7 Considerations To Choose the Right Corporate Spokesperson

The choice of corporate spokesperson should never be taken lightly.  Never.  Having the wrong person representing you can damage your brand in the best case scenario.  In the worse-case scenario, it could destroy your brand.

The person or persons chosen need to be creditable, knowledgeable, well-spoken, but above all empathetic and likable.  There have been a few tragic situations over the last few years when brands seem to have forgotten this fundamental rule.

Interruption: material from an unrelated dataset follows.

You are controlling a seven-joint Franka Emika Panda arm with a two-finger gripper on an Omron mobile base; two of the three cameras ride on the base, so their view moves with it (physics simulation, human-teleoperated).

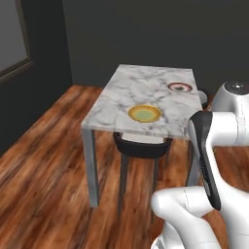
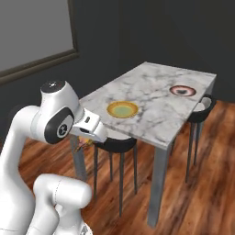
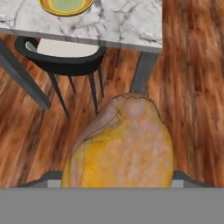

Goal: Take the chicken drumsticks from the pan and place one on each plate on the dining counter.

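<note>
A: Hand view first, starting at the left: the yellow-rimmed plate sits on the dining counter near its front edge, a dark chair is tucked under that edge, and a chicken drumstick hangs in front of the counter, over bare wood floor.

B: Is it gripped?

A: It looks so. The gripper closes on it from both sides, with only the finger tops peeking out beside the meat.

B: What is the risk?

A: I judge that a slip here would drop the piece on the floor, short of the counter. Carried low, it could also catch the counter's edge or the chair back.

B: And the arm?

A: In the right base view it is folded, with the hand pointing down in front of the counter, below its top. The red-rimmed plate lies farther back on the counter.
</note>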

In my 20+ years in Public Relations and Crisis Communications I have both been a corporate spokesperson and coached others in this role.  It is not an easy task.  You are often dealing with death.  There are just no words that can make anyone feel better at a time like this.  That is why it is so critical that you have someone who can give information and facts and most importantly have real and genuine empathy.  You can't fake empathy.  You can't fake the terrible feeling that you have knowing that a human-being has died.  At this point the spokesperson must do his or her best to share information that will help make some sense of the tragedy without inflaming victims and loves-ones who are experiencing complete and utter loss, disbelief and anger.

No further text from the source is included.